[Data excerpt]
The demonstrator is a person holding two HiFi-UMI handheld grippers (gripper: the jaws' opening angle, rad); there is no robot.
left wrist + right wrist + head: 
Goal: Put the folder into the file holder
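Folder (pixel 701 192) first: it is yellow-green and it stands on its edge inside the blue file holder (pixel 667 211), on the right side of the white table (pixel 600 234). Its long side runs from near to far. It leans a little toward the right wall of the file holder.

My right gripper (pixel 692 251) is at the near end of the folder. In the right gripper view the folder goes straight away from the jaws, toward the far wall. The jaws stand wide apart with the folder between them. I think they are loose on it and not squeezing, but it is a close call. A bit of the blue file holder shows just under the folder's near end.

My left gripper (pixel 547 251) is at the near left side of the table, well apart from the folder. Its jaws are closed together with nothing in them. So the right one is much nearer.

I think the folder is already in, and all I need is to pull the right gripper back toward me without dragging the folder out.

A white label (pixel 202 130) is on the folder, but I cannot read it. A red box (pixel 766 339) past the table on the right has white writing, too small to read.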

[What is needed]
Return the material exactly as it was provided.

[Answer to this problem]
The demonstrator is a person holding two HiFi-UMI handheld grippers (gripper: the jaws' opening angle, rad); there is no robot.
left wrist + right wrist + head: 
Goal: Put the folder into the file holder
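Folder (pixel 701 192) first: it is yellow-green and it stands on its edge inside the blue file holder (pixel 667 211), on the right side of the white table (pixel 600 234). Its long side runs from near to far. It leans a little toward the right wall of the file holder.

My right gripper (pixel 692 251) is at the near end of the folder. In the right gripper view the folder goes straight away from the jaws, toward the far wall. The jaws stand wide apart with the folder between them. I think they are loose on it and not squeezing, but it is a close call. A bit of the blue file holder shows just under the folder's near end.

My left gripper (pixel 547 251) is at the near left side of the table, well apart from the folder. Its jaws are closed together with nothing in them. So the right one is much nearer.

I think the folder is already in, and all I need is to pull the right gripper back toward me without dragging the folder out.

A white label (pixel 202 130) is on the folder, but I cannot read it. A red box (pixel 766 339) past the table on the right has white writing, too small to read.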

What the exercise asked for has been given in full.